Search each line below for the word "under" and list those that contain it.

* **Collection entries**
....................
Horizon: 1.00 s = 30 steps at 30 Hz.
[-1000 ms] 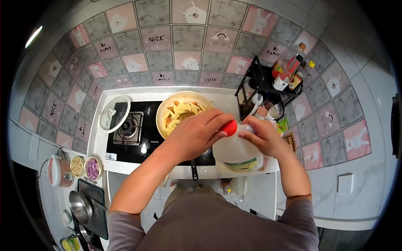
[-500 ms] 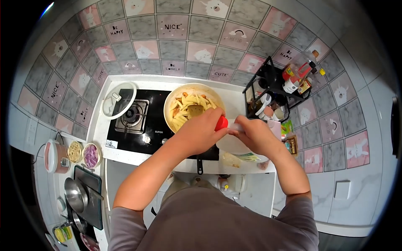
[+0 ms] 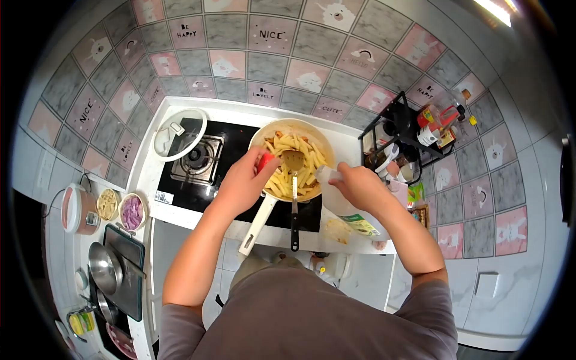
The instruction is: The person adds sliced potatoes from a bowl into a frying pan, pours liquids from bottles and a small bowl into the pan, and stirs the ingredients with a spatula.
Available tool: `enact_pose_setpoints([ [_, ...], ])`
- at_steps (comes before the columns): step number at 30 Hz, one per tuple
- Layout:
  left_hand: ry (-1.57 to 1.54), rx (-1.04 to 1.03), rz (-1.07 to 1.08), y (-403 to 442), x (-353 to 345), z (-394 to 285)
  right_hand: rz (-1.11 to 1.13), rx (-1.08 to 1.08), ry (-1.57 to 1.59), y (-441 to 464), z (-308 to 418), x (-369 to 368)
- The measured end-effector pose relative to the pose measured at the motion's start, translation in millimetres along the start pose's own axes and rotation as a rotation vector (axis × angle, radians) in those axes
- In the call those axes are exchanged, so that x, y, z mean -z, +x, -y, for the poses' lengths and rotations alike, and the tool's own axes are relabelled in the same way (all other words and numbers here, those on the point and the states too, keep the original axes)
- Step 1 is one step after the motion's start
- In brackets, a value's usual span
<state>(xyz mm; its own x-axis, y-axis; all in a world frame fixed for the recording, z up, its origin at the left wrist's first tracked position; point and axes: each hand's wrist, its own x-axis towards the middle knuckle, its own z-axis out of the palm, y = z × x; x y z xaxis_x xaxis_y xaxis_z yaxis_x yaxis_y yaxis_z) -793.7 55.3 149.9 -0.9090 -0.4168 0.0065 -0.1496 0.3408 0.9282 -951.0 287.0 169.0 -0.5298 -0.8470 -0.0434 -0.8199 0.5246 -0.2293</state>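
Note:
Pinched in my left hand (image 3: pixel 245 180) is a red cap (image 3: pixel 266 161), held over the left edge of a cream pan (image 3: pixel 324 139). My right hand (image 3: pixel 357 187) grips the neck of a large translucent jug (image 3: pixel 343 207), which tilts toward the pan with its mouth near the pan's right rim. Pale yellow strips of food (image 3: pixel 307 157) fill the pan. A slotted spatula (image 3: pixel 294 161) rests in them, its black handle crossing the near rim.
A glass lid (image 3: pixel 198 135) lies by the left burner (image 3: pixel 197 157). At the right stands a black rack (image 3: pixel 393 123) with bottles (image 3: pixel 441 123). Bowls (image 3: pixel 132 212), a tub (image 3: pixel 75 209) and a steel pan (image 3: pixel 103 268) are on the left counter.
My left hand has moved left with the red cap, away from the jug's mouth. The jug now leans toward the pan. The view has shifted, showing more of the pan and spatula.

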Motion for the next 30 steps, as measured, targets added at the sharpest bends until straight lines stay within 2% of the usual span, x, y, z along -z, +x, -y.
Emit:
enact_pose_setpoints([
  [11,-0.312,0.228,0.01,-75,16,103,0.221,-0.11,-0.2,57,-22,-40],
  [22,-0.374,0.25,0.006,-88,16,114,0.377,-0.18,-0.315,91,-22,-58],
  [25,-0.384,0.217,0.024,-84,17,112,0.379,-0.255,-0.307,100,-13,-53],
  [28,-0.399,0.276,0.07,-82,18,104,0.341,-0.255,-0.272,94,-22,-50],
  [30,-0.336,0.216,0.052,-78,15,107,0.349,-0.257,-0.264,88,-28,-52],
])
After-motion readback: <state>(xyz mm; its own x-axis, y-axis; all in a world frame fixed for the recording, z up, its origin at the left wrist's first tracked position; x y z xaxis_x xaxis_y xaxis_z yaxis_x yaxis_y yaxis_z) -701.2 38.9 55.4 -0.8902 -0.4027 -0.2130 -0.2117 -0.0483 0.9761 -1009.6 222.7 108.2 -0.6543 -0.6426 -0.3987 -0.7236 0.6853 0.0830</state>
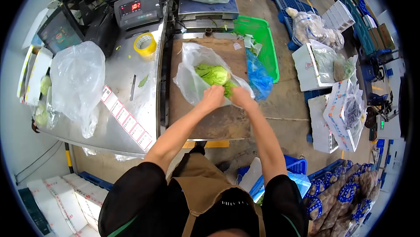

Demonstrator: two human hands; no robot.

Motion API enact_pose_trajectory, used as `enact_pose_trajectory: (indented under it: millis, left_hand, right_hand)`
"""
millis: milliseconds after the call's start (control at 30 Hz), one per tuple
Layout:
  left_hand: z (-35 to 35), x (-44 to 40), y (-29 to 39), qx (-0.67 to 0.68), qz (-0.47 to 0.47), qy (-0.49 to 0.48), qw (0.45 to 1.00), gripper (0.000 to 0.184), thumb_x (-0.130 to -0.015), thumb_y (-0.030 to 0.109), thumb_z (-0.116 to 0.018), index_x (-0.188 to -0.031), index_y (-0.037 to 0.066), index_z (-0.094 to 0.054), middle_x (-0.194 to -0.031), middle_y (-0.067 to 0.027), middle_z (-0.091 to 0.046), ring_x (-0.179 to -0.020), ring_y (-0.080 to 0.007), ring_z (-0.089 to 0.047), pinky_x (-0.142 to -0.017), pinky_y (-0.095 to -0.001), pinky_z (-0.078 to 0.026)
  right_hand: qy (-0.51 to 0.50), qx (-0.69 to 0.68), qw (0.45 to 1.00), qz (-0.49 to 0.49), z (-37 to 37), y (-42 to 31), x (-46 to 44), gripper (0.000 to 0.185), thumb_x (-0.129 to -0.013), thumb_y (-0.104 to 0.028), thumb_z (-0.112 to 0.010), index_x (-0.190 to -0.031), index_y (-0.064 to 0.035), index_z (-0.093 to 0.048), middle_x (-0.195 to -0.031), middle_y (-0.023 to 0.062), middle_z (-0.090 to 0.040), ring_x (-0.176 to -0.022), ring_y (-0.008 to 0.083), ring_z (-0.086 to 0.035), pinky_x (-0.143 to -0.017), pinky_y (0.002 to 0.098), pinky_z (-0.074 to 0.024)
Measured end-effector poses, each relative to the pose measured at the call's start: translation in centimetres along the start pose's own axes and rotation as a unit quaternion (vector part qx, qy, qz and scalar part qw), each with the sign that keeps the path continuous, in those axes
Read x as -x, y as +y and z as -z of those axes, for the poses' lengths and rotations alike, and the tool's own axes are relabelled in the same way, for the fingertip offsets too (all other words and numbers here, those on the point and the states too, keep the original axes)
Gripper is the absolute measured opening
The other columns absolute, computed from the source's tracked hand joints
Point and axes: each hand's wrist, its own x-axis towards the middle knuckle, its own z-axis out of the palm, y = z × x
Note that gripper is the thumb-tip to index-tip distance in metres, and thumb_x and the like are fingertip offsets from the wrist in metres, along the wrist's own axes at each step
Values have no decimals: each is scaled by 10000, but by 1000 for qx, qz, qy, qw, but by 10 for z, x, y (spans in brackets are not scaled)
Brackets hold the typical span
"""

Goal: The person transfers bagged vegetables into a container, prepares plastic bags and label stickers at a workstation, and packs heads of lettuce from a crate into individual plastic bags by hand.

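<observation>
A clear plastic bag (188,64) lies on the brown board with its mouth spread toward me. Inside it rests a leafy green vegetable (212,74), perhaps lettuce, its pale base facing right. My left hand (213,97) is closed on the near edge of the bag, just below the leaves. Close beside it, my right hand (240,97) is also closed at the bag's near right edge, against some green leaf. The fingertips of both hands are mostly hidden from above.
On the steel table to the left are yellow tape (145,44), a label strip (127,118) and another plastic bag (78,79). A scale display (138,8) stands behind. A green crate (269,57) and blue bag (259,77) sit right of the board (218,125).
</observation>
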Motion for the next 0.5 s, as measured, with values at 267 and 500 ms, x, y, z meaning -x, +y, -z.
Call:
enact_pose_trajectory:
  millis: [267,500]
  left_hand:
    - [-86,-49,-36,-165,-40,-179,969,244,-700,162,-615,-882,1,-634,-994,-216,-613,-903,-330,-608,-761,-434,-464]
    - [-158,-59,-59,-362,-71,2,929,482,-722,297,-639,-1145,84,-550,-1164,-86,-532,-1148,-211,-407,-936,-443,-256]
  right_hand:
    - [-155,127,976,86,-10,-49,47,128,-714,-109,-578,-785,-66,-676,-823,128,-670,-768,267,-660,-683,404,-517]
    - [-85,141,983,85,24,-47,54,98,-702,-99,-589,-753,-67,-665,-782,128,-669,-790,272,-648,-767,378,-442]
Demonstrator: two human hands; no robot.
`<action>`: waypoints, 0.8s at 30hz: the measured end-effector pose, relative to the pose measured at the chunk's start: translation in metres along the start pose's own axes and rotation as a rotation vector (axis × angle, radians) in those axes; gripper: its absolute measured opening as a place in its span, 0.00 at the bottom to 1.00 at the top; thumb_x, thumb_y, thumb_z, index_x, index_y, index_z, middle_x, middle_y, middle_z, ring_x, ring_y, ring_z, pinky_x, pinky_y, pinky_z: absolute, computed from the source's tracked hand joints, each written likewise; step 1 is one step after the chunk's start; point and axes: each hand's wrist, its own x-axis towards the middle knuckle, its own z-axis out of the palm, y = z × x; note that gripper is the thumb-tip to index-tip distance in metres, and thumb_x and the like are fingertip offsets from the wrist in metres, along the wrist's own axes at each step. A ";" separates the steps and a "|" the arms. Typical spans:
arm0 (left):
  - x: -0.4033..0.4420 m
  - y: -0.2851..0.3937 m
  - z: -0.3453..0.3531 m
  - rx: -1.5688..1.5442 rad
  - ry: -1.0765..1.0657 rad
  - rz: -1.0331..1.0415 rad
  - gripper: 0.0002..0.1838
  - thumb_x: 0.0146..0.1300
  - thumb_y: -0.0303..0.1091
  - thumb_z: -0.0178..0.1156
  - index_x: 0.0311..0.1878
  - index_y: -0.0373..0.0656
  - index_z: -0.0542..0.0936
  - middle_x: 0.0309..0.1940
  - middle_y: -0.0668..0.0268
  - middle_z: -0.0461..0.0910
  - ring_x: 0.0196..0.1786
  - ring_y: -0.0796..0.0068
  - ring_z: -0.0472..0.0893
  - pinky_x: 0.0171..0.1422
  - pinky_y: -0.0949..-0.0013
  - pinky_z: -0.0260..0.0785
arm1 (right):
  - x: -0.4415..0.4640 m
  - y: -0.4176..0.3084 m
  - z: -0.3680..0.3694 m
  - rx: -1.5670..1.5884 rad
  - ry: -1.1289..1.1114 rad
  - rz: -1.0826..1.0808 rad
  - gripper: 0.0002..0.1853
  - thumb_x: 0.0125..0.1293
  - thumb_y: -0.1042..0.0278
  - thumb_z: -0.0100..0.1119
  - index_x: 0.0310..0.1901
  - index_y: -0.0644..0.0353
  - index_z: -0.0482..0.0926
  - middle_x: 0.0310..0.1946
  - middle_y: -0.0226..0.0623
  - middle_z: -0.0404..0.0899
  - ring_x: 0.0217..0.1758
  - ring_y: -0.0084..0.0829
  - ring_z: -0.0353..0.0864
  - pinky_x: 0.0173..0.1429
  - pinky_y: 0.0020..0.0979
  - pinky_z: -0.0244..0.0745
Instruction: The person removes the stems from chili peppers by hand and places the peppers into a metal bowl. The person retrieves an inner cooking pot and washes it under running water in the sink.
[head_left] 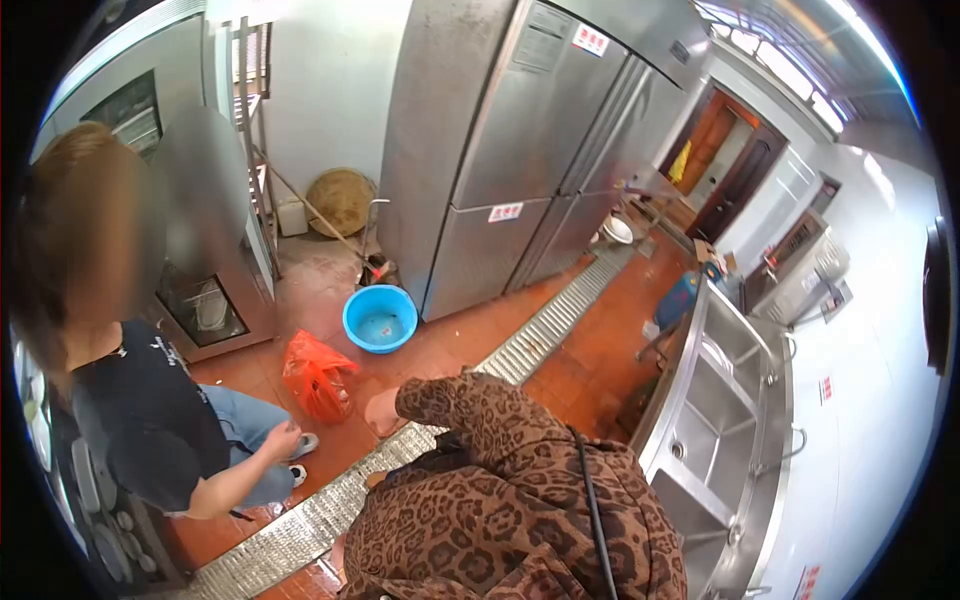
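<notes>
My right hand (pixel 381 411) reaches out from a leopard-print sleeve (pixel 465 405), above the floor grate. Its fingers are too indistinct to tell whether they are open or closed. Closest to it is a red plastic bag (pixel 318 378) standing on the tiles, apart from the hand. Just behind the bag sits a round blue basin (pixel 380 320) with a few small bits inside. Only a sliver of my left hand (pixel 338 553) shows at the jacket's lower edge; the jacket hides the rest.
A person in a dark T-shirt (pixel 150 400) stands at left, one hand before the body. Tall steel refrigerators (pixel 520 130) rise ahead. A metal floor grate (pixel 540 335) crosses the red tiles. Steel sinks (pixel 705 415) line the right wall; a cabinet (pixel 205 300) stands left.
</notes>
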 end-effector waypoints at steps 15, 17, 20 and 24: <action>0.000 0.023 0.000 0.081 -0.137 0.101 0.17 0.64 0.41 0.59 0.45 0.36 0.84 0.32 0.59 0.84 0.33 0.66 0.80 0.41 0.66 0.73 | -0.002 -0.137 -0.021 0.154 0.038 -0.320 0.14 0.56 0.61 0.60 0.42 0.58 0.82 0.35 0.40 0.85 0.35 0.44 0.79 0.41 0.45 0.75; 0.001 0.028 0.008 0.067 -0.140 0.104 0.17 0.64 0.41 0.59 0.44 0.36 0.84 0.31 0.60 0.84 0.33 0.67 0.80 0.40 0.66 0.73 | -0.013 -0.149 -0.024 0.148 0.037 -0.367 0.14 0.57 0.60 0.60 0.43 0.58 0.82 0.35 0.40 0.84 0.36 0.44 0.79 0.41 0.45 0.75; 0.035 0.063 0.035 0.019 -0.135 0.156 0.17 0.64 0.41 0.58 0.43 0.37 0.84 0.31 0.60 0.84 0.31 0.67 0.80 0.39 0.66 0.73 | 0.000 -0.169 -0.039 0.095 0.036 -0.405 0.14 0.57 0.60 0.61 0.43 0.57 0.81 0.35 0.40 0.84 0.36 0.44 0.79 0.41 0.45 0.76; 0.057 0.086 0.043 -0.053 -0.079 0.159 0.16 0.64 0.41 0.58 0.42 0.37 0.84 0.29 0.60 0.83 0.30 0.68 0.80 0.38 0.67 0.73 | -0.006 -0.203 -0.050 0.025 0.008 -0.538 0.14 0.58 0.60 0.62 0.44 0.56 0.81 0.34 0.39 0.84 0.37 0.45 0.80 0.41 0.44 0.76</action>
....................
* **ANSWER AREA**
Motion API enact_pose_trajectory, used as `enact_pose_trajectory: (indented under it: millis, left_hand, right_hand)`
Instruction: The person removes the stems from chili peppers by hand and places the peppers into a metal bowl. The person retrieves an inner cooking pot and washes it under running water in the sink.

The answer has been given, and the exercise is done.